Note: There were more spiritually meaningful films, but Killing Them Softly is close to my ideal of this kind of film–but then, its critique of economics and cold eyed realism trumps soft edged sentiment for me. An interesting comparison is The Sessions, which was much more stirring but much less interesting as film as art object. Its vision (like Lincoln) was in its content. This had content and style. The  Assassination of Jesse James 2007 was the best American film of that year, I thought. I’m an auteurist insofar as I expected much from Andrew Dominik. This film is concise, demanding attention but completely logically resolved in all its themes at a very high level of style, script, performance.

 

Runners Up:

Deep Blue Sea (reviewed in Aeqai) dir. Terrence Davies.

M. Lazhar, (reviewed in Aeqai) dir. Phillippe Falardeau. With Mohammad Felling. A school teacher and its children face traumas with touching humanity.

The Master, dir. Paul Th Anderson. At best, among the top ten—great performances by the three leads, esp Hoffman and Phoenix and Adams, but the film, once it establishes its very strange dramatic situation goes nowhere really: the personalities are totally compelling and captivating; their meanings are mysterious and ultimately incoherent. A problem throughout this director’s career: great set pieces but no overall perspective that illuminates the fireworks. Great scenes, but less meaningful satisfactions in the aggregate. Great photography in 70 mm.

Looper, dir, Rian Johnson. A pleasant surprise. Bruce Willis impersonated by Joseph Gordon Levitt (!), Emily Blunt, Jeff Daniels, Paul Dano all give memorable performances in this complicated time travel trope movie that gets more and more scintillating to the exciting and surprisingly complex moral ending.

 

Comedies:

[The Artist, really from 2011, but seen here in January. Charming film-style recreation and sweetly funny.]
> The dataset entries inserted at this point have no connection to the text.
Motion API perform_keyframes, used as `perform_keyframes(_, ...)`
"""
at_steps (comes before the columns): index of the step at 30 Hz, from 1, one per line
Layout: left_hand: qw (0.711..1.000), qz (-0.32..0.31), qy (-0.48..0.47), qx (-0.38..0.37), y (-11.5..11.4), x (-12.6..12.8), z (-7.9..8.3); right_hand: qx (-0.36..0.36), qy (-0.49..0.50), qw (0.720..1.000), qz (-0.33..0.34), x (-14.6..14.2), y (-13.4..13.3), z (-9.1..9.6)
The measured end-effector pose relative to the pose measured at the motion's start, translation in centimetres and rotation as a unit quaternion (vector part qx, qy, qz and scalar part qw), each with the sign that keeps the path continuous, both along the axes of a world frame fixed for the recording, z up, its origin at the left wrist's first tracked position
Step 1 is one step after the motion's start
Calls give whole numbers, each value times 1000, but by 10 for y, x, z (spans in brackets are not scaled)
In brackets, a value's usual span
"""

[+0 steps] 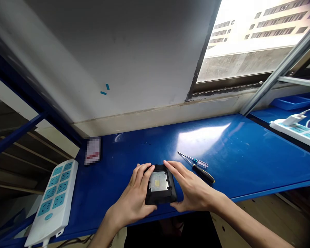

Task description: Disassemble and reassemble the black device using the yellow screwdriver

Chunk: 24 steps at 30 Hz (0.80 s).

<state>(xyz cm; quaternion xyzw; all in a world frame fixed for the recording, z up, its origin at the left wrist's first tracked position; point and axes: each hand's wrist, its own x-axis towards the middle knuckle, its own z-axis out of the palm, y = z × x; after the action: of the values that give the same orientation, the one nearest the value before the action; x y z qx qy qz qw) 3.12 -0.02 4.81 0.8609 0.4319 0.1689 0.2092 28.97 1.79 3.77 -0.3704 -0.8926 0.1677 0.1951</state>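
A squarish black device [160, 197] lies near the front edge of the blue table. Set into its upper face is a silvery metal plate [158, 177] with a small yellowish square in the middle and dark fasteners around its border. My left hand [134, 197] grips the device's left side, fingers over the far edge and thumb at the near corner. On the opposite side, my right hand [190, 187] has its fingertips at the far right corner and its thumb near the front right corner. Beyond my right hand lie a screwdriver with a clear-blue handle [200, 163] and a black-handled screwdriver [204, 173].
A white power strip [67, 203] runs along the table's left edge, with a blurred-out small object [93, 151] behind it. Another power strip [297, 129] with a plugged-in charger and a blue tray [294, 102] stand at right. A wall and window close off the back.
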Motion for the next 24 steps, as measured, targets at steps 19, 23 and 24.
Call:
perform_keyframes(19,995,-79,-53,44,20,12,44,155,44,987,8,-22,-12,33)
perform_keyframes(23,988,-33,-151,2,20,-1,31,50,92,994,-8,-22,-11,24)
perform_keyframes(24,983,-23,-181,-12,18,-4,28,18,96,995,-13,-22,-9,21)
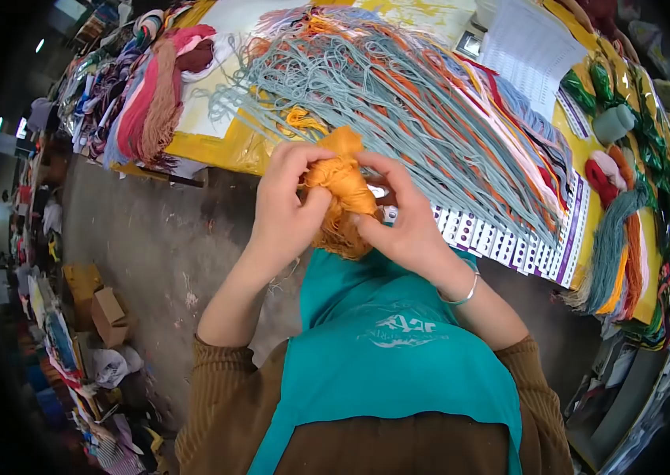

Bernie, (reviewed ijn Aeqai) dir. Richard Linklater. Very funny at many times: Jack Black, Shirley Maclaine., Matthew McConnaghey and a cast of semi-documentary townspeople broadly spoof Texas mores.

Killer Joe, William Friedken, Over the top, lurid, heavy handed, silly, but often hilarious Southern Gothic.

The Details, A risky satire of suburbia that often, surreally, worked, Tobey McGuire, Laura Linney.

Silver Linings Playbook, dir. David O Russell. This film is an odd combination: psychological realism about the very dysfunctional household (including Robert de Niro as an OCD bookie) mixed with zany screwball comedy tropes in the spirit of Preston Sturges: crowded scenes with lots of energy, characters around the edges, etc. Great lively fun and also romantic and a story of healing—family relations and broken hearts. Such misunderstandings aren’t this comic usually in real life–but even as the Bradley Cooper character responded to the Jennifer Lawrence character, (this guy’s off his pills and is mended by dance lessons), I was rooting for them and the film and let slide its silly improbabilities–like entering the dance contest in the first place–for the charming value of much of its edgy zaniness and energy. In other words, plot mechanics, not psychology, ruled their actions. These “difficulties” were suspense for the obvious romantic denouement. I wish the romantic payoff was stronger, but Lawrence’s character wasn’t given as much consciousness on screen, alas: I liked her more than him.

 

Documentaries: 

Pina, dir. Wim Wenders  (reviewed in Aeqai). Wonderful presentation in 3D of Nina Bausch’s world through choreography and the dancers whose lives are wrapped into her vision.

The House I Live In. Eugene Jarecki. Builds to an analysis of the destruction wreaked by the War on Drugs, not as polemic but a record of the grief and destruction it creates by corruption of the law and its multitudes of victims ground up by a racist profit-making prison “industry.” An indictment of a whole culture through the lens of the willful destruction of its underclass.